The xv6 kernel uses a basic round robin scheduler. To understand scheduling more deeply, I replaced it with a stride scheduler. This post compares round robin and stride scheduling, explains how I added it to xv6, and what I learned along the way. xv6 uses a simple round robin scheduler that treats all runnable processes equally. I replaced it with a stride scheduler to explore proportional-share scheduling. Stride scheduling assigns each process a “stride” value that determines how often it runs; smaller strides mean higher priority. In a few lines of code, I was able to achieve stride scheduling effectiveness on par with the theoretical expectations. Along the way, I uncovered an interesting startup lockup in init worth looking into further. One of the most important responsibilities of an operating system is to select which processes (think: running programs) to run and when. If there were, say, one process running and one CPU on the system, then there’s no problem - just let that process run. But, on real systems, there are many processes running at a time and relatively few processors on which to run. To provide the illusion of letting every process run, the OS allows these processes to run for very short bursts of time, then allowing another one to run for a short time, and so on.
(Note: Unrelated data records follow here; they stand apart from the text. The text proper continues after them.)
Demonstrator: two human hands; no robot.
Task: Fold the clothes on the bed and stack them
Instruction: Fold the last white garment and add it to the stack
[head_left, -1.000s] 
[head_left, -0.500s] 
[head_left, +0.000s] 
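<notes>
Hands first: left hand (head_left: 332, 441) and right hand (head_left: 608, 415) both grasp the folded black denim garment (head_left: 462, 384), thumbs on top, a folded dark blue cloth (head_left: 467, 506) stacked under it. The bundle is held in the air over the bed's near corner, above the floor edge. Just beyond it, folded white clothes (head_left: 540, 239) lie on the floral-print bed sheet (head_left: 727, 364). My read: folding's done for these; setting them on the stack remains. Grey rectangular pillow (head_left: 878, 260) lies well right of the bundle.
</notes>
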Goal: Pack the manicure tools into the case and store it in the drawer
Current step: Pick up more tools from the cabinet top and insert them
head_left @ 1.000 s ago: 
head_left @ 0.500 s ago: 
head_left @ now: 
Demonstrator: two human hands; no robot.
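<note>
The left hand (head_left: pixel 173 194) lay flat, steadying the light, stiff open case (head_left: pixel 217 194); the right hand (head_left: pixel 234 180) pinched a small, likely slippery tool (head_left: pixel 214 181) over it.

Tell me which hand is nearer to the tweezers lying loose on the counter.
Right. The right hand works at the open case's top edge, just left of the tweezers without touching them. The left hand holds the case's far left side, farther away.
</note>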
Choosing which process to run is the role of the OS scheduler. An aside on terminology: Scheduling theory comes not just from the world of computers, but from the world of manufacturing. So, there are some terms that can sometimes be used interchangeably or which can be a bit confusing. For instance, processes are sometimes called “jobs.” Scheduling policies aren’t just called algorithms: they’re also called “disciplines.” And, a set of jobs is a “workload.” OK, let’s get back to the post. How many ways could there be to schedule jobs? Well, a lot, it turns out - different scheduling disciplines work better or worse for different workloads. We’re just going to talk about two, though:...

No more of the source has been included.